This cuisine is one of the easiest to make, so maybe that's why many Filipinos often cook Adobo. You just pour in soy sauce and vinegar in a 2:1 ratio, add crushed garlic, several peppercorns and a couple of laurel leaves into the mixture. This mix will serve as the marinade and at the same time the broth, so after soaking your meat of choice (chicken, pork or beef) with this for a hour to overnight, you can cook it until the meat becomes soft and chewable.

The longer you soak the meat in the mixture, the tastier it will be. Most of the time, the vinegar-soy sauce evaporates even before the meat gets cooked thoroughly; add in water when this problem arise. If you don't like the too salty or sour taste, you can add in some brown sugar, even soda (Sprite/7-Up) while it cooks.

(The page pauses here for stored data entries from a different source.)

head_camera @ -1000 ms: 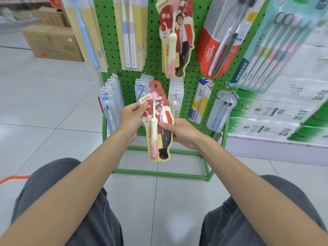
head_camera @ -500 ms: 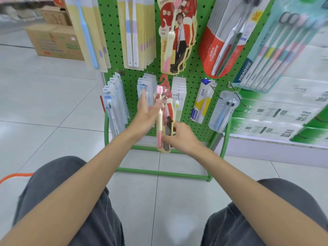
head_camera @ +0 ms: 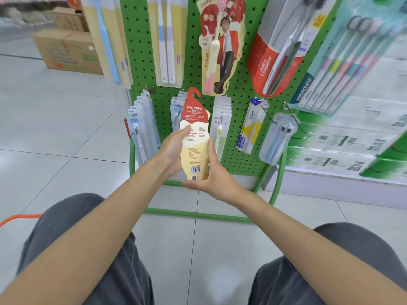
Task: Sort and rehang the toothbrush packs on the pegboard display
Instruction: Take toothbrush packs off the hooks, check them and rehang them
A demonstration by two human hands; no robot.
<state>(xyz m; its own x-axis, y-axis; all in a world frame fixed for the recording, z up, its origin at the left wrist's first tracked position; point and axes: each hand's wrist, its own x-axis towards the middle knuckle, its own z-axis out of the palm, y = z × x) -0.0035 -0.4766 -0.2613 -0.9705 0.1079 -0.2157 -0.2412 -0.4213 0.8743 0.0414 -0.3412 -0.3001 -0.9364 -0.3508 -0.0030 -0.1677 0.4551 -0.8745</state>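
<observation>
Grips one Canban toothbrush pack (head_camera: 195, 137), barcode side out, low before the green pegboard (head_camera: 191, 69): left hand (head_camera: 174, 150) pinching its edge, right hand (head_camera: 211, 175) cupping its foot. Not yet hung; likely belongs with the matching Canban packs (head_camera: 218, 47) above.

Pack (head_camera: 195, 137): red-and-cream card, hook top, upright, printed back with barcode facing camera, off any peg, before green pegboard (head_camera: 138, 51); matching packs (head_camera: 229, 51) hang above.
</observation>
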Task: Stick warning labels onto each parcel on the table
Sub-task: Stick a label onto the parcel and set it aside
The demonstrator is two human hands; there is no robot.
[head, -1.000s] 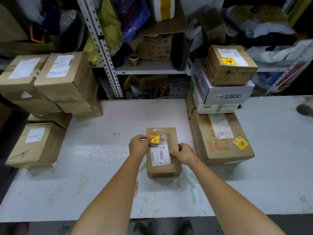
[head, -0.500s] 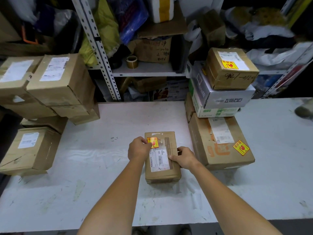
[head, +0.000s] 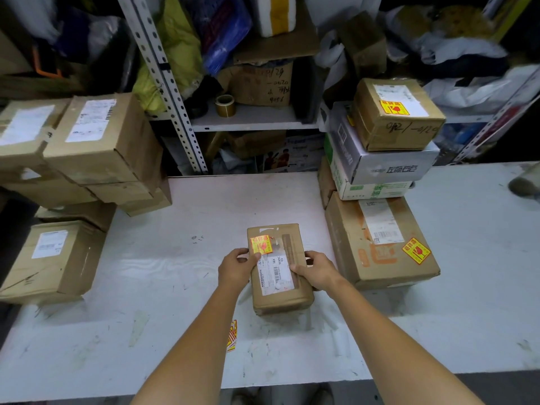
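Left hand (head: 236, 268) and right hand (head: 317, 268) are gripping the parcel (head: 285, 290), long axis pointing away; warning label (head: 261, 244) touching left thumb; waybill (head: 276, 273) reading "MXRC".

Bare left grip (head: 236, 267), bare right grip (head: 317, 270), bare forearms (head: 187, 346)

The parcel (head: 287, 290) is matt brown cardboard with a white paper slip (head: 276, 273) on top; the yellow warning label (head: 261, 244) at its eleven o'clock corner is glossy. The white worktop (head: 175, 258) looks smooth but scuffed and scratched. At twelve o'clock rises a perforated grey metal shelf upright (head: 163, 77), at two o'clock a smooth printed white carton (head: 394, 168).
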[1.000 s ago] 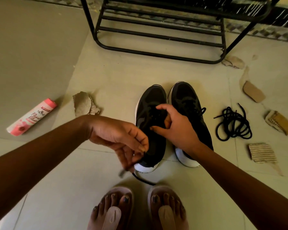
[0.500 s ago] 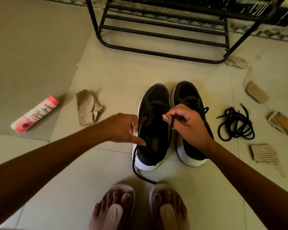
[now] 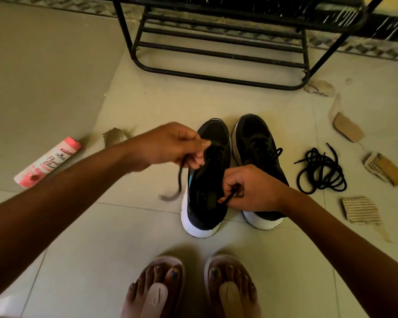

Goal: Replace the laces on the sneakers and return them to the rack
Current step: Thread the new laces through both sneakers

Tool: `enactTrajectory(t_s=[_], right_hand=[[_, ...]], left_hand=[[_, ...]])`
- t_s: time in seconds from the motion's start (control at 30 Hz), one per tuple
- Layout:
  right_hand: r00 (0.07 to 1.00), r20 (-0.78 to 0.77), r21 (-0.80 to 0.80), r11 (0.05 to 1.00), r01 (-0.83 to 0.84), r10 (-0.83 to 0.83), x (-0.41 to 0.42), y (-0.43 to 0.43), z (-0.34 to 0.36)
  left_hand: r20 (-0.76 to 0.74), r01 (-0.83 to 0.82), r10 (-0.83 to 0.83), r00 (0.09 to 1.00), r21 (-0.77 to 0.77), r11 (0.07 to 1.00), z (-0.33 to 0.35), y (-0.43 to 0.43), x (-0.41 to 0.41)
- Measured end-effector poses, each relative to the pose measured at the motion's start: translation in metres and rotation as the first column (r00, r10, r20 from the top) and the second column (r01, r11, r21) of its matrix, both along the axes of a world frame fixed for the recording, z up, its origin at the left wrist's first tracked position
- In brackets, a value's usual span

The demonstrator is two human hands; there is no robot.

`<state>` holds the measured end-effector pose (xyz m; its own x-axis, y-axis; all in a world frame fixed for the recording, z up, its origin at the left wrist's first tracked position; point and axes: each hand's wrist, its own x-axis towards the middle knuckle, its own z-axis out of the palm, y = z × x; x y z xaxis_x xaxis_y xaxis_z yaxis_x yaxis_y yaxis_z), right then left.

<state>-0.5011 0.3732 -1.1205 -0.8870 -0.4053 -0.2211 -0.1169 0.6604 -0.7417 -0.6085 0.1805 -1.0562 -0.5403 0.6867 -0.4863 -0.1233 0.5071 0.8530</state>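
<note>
Two black sneakers with white soles stand side by side on the tiled floor, toes pointing away from me. Over the left sneaker (image 3: 207,180) my left hand (image 3: 170,145) pinches one end of a black lace (image 3: 179,180), which hangs down blurred beside the shoe. My right hand (image 3: 251,189) pinches the lace's other end over the left shoe's opening and covers part of the right sneaker (image 3: 257,143), which is laced. A loose coil of black laces (image 3: 319,171) lies on the floor to the right. The black metal shoe rack (image 3: 216,53) stands beyond the shoes.
A pink and white bottle (image 3: 48,161) lies on the floor at left. Torn cardboard scraps (image 3: 359,210) are scattered to the right, and one piece (image 3: 115,136) shows behind my left forearm. My feet in sandals (image 3: 193,288) are at the bottom.
My left hand rose from the shoe's left side, pulling its lace end up off the floor. My right hand moved down towards the heel with the other end.
</note>
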Motion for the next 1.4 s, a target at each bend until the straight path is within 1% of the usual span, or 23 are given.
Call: enactTrajectory(t_s=[0.13,0.23,0.3,0.37,0.43,0.5,0.57,0.67,0.73,0.83,0.93,0.97,1.0,1.03,1.07,1.1,1.13,1.17,1.2,1.23,1.3,1.37,1.4], right_hand=[[0.995,0.095,-0.021,1.0,-0.017,0.019,-0.001,0.002,0.009],[0.952,0.302,-0.071,0.997,-0.02,0.041,-0.004,0.007,0.026],[0.919,0.39,-0.074,0.997,-0.038,0.064,-0.009,0.015,0.04],[0.924,0.382,-0.107,0.993,0.041,0.003,-0.015,0.019,0.052],[0.942,0.301,-0.151,0.968,0.202,-0.149,-0.021,0.016,0.057],[0.932,0.242,-0.184,0.93,0.318,-0.271,-0.028,0.006,0.056],[0.93,0.231,-0.255,0.905,0.34,-0.285,-0.033,-0.009,0.051],[0.94,0.239,-0.328,0.891,0.315,-0.244,-0.034,-0.031,0.042],[0.937,0.204,-0.3,0.894,0.334,-0.282,-0.034,-0.037,0.036],[0.915,0.184,-0.236,0.888,0.395,-0.359,-0.032,-0.028,0.032],[0.884,0.17,-0.194,0.865,0.463,-0.435,-0.031,-0.01,0.032],[0.872,0.173,-0.19,0.853,0.485,-0.457,-0.031,-0.005,0.032],[0.857,0.186,-0.191,0.838,0.511,-0.48,-0.032,-0.001,0.031],[0.839,0.211,-0.2,0.817,0.54,-0.502,-0.033,0.001,0.031],[0.817,0.243,-0.222,0.79,0.572,-0.523,-0.035,0.002,0.031],[0.793,0.279,-0.249,0.757,0.604,-0.541,-0.037,0.002,0.031],[0.772,0.313,-0.28,0.723,0.632,-0.554,-0.039,0.0,0.031],[0.754,0.341,-0.307,0.692,0.653,-0.561,-0.042,-0.002,0.032],[0.741,0.362,-0.326,0.667,0.669,-0.566,-0.045,-0.005,0.032],[0.73,0.373,-0.339,0.648,0.682,-0.573,-0.048,-0.009,0.032],[0.709,0.38,-0.347,0.619,0.704,-0.594,-0.053,-0.013,0.031],[0.704,0.369,-0.317,0.63,0.709,-0.607,-0.056,-0.017,0.03],[0.709,0.361,-0.29,0.65,0.703,-0.606,-0.056,-0.018,0.031]], left_hand=[[-0.006,-0.093,0.094,0.996,0.096,0.991,0.023,0.005,-0.008],[0.065,-0.172,0.163,0.984,0.171,0.97,0.033,0.011,-0.01],[0.141,-0.231,0.203,0.969,0.224,0.947,0.038,0.015,-0.011],[0.235,-0.305,0.245,0.941,0.27,0.913,0.041,0.018,-0.011],[0.346,-0.379,0.271,0.898,0.3,0.875,0.042,0.02,-0.011],[0.436,-0.445,0.288,0.853,0.318,0.837,0.041,0.025,-0.009],[0.498,-0.514,0.324,0.804,0.311,0.799,0.038,0.031,-0.007],[0.578,-0.621,0.389,0.717,0.278,0.732,0.034,0.036,-0.008],[0.615,-0.673,0.421,0.667,0.256,0.694,0.032,0.034,-0.013],[0.593,-0.739,0.518,0.616,0.209,0.64,0.023,0.027,-0.024],[0.502,-0.771,0.621,0.602,0.165,0.615,0.008,0.015,-0.035],[0.438,-0.753,0.642,0.63,0.142,0.642,0.001,0.011,-0.038],[0.348,-0.71,0.643,0.683,0.108,0.696,-0.005,0.006,-0.04],[0.208,-0.63,0.609,0.765,0.047,0.775,-0.012,0.002,-0.041],[0.024,-0.507,0.509,0.861,-0.054,0.86,-0.017,-0.001,-0.039],[-0.151,-0.357,0.333,0.931,-0.186,0.915,-0.02,-0.003,-0.037],[-0.275,-0.224,0.139,0.951,-0.304,0.926,-0.022,-0.004,-0.033],[-0.356,-0.141,0.001,0.934,-0.368,0.919,-0.024,-0.002,-0.028],[-0.415,-0.117,-0.05,0.908,-0.366,0.923,-0.025,0.0,-0.022],[-0.483,-0.134,-0.039,0.875,-0.319,0.938,-0.025,0.004,-0.016],[-0.635,-0.198,0.056,0.771,-0.155,0.968,-0.027,0.008,-0.009],[-0.703,-0.14,0.102,0.704,0.004,0.99,-0.031,0.009,-0.01],[-0.714,-0.066,0.067,0.697,0.029,0.997,-0.034,0.008,-0.013]])
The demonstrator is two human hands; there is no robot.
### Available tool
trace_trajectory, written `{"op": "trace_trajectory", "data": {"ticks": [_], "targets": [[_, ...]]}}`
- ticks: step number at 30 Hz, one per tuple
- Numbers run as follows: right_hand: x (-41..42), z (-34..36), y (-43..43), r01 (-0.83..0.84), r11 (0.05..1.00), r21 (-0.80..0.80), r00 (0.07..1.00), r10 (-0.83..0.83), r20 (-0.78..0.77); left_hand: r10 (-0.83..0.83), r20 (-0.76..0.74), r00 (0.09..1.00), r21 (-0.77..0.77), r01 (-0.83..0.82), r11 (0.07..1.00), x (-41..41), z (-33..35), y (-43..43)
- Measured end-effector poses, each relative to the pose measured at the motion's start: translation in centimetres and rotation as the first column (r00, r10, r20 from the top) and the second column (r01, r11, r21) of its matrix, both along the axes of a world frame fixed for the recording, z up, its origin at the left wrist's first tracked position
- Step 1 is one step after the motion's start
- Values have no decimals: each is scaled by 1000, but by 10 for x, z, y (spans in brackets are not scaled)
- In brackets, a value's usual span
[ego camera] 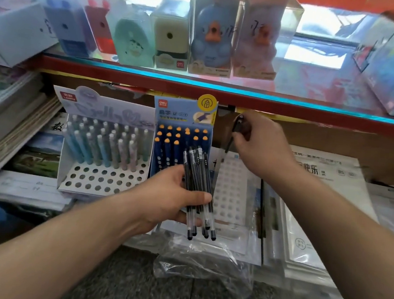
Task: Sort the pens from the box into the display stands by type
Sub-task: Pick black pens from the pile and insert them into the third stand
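Left hand (176, 195) is curled around a bundle of black-capped pens (199, 187), thumb across the barrels. Bundle stands nearly upright, dark tips down below the palm, caps up in front of the blue stand (163, 113). I can't get a count on the bundle.

Right hand (260, 142) is raised further back, just under the red shelf edge (289, 104). It pinches 1 pen (236, 126) at the dark cap; the clear barrel slants down and to the left from the fingers, over the far end of the white perforated stand (230, 189). I can't tell whether its tip touches a hole.

That white stand lies between the 2 hands, just right of the bundle.

Blue stand holds navy pens with orange tops. Left of it, touching, the lavender stand (101, 179) has pastel pens in its rear rows, front holes bare.

Crumpled clear plastic bag (206, 261) below the left hand. Boxed sharpeners (172, 34) line the glass shelf above.
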State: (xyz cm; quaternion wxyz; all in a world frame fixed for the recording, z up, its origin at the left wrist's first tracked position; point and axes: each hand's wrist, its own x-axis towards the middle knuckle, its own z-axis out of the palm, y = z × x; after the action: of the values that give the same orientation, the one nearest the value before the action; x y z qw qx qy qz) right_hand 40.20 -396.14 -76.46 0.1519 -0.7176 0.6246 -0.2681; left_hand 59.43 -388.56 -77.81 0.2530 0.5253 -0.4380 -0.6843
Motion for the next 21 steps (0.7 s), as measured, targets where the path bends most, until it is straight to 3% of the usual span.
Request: {"op": "trace_trajectory", "data": {"ticks": [13, 21], "targets": [[4, -4, -2, -46, 999, 8, 999, 46, 3, 14, -26, 1000, 21, -13, 1000, -3, -3, -1], [5, -7, -3, 19, 992, -124, 999, -16, 30, 15, -11, 1000, 15, -15, 1000, -1, -2, 0]]}}
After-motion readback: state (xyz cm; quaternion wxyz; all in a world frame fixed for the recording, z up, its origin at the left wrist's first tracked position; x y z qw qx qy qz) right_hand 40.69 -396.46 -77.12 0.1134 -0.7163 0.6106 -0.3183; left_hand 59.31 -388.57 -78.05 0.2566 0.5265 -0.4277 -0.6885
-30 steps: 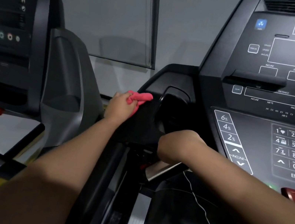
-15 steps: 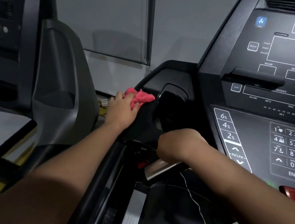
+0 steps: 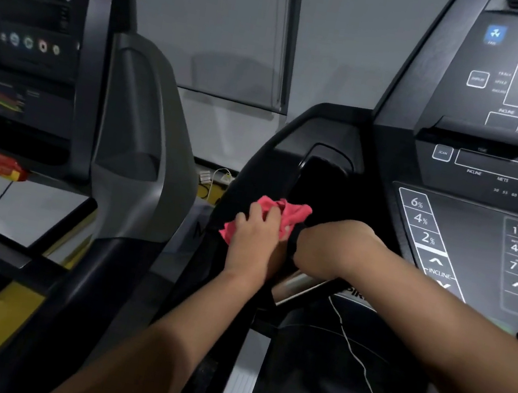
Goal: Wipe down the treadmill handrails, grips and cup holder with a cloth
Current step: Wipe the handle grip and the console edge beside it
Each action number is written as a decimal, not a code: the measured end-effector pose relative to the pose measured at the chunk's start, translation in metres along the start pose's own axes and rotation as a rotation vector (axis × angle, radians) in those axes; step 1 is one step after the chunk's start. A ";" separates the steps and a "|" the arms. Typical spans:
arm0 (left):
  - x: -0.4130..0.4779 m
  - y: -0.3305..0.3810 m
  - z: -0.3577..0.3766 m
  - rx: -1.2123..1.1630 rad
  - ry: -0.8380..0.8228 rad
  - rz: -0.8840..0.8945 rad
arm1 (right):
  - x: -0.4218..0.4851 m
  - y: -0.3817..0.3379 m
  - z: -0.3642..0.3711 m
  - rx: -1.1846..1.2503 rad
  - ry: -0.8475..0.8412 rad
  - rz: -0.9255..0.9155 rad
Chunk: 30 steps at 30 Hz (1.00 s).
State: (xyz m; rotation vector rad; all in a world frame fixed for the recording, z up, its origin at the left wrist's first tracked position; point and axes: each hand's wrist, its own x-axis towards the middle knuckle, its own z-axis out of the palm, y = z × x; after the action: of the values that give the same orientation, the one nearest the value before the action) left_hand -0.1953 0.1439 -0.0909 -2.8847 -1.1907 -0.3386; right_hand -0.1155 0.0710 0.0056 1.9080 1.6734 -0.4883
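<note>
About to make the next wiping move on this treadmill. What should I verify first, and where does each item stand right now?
1. Cloth secured in the left hand: ok, bunched under the fingers against the black side rail.
2. Cloth inside the cup holder: not ok, it sits at the near rim, not in the well.
3. Right hand holding the silver grip bar: cannot tell, its fingers are hidden.
4. White cord away from the cloth: ok, it hangs below the bar, apart from it.
5. Incline keys free of the right forearm: cannot tell, the forearm crosses in front of the lower ones.
</note>
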 end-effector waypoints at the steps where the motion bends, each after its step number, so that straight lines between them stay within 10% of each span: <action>1: 0.003 -0.001 0.001 -0.121 -0.068 0.019 | 0.001 0.000 0.001 0.032 0.011 0.017; 5: 0.017 -0.010 -0.007 -0.441 -0.316 0.158 | 0.006 0.000 0.002 0.101 0.025 0.075; 10: 0.023 -0.020 -0.039 -1.263 -0.302 -0.108 | 0.005 -0.001 0.003 0.034 0.029 0.061; 15: 0.030 -0.061 -0.029 -0.956 -0.194 -0.084 | 0.003 -0.002 0.003 0.031 0.042 0.044; 21: 0.021 -0.056 -0.006 -0.242 -0.231 0.364 | 0.001 0.000 0.002 0.054 0.025 0.038; 30: 0.017 -0.023 0.001 -0.135 -0.020 0.513 | 0.001 -0.002 0.001 0.113 0.003 0.070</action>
State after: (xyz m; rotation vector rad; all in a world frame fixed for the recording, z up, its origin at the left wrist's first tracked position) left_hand -0.1991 0.1720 -0.0904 -3.1657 -0.4044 -0.3866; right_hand -0.1173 0.0711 0.0041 2.0415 1.6056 -0.5630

Sabaw meter: 3/5 (runny and oily, sometimes adequate)

Chop Suey

Waiter! Pa-order naman ako ng Porkchop
At tsaka ng dalawa ngang kanin
Lagyan mo na rin ng konting ketchup
Meron ba kayong chop suey? (wala po)
Meron ba kayong Adobo? (wala rin po)
Meron ba kayong Bulalo? (ubos na po)
Meron bang kahit na ano? (wala)

- Parokya ni Edgar, The Ordertaker lyrics

English Translation:

Waiter! Can I order some Porkchop?
And two cups of Rice
Also pour in a little Ketchup
Do you have Chopsuey? (None)
Do you have Adobo? (None also)
Do you have Bulalo? (None left)
Do you have anything? (None)

- The Ordertaker lyrics translated by lapiz-lazuli

Parokya ni Edgar - The Ordertaker. Video credit: parokyaniedgarvideos via

Whenever I hear or read the words "chop suey," I remember System of a Down's song with the same title. It has little to do with the food though, so I think that made one of our local bands come up with a parody of their composition (plus another of System of a Down's song, Toxicity) just so it can relate to food. The Ordertaker was born since, which I managed to include in this entry some of its Filipino lyrics and its English translation.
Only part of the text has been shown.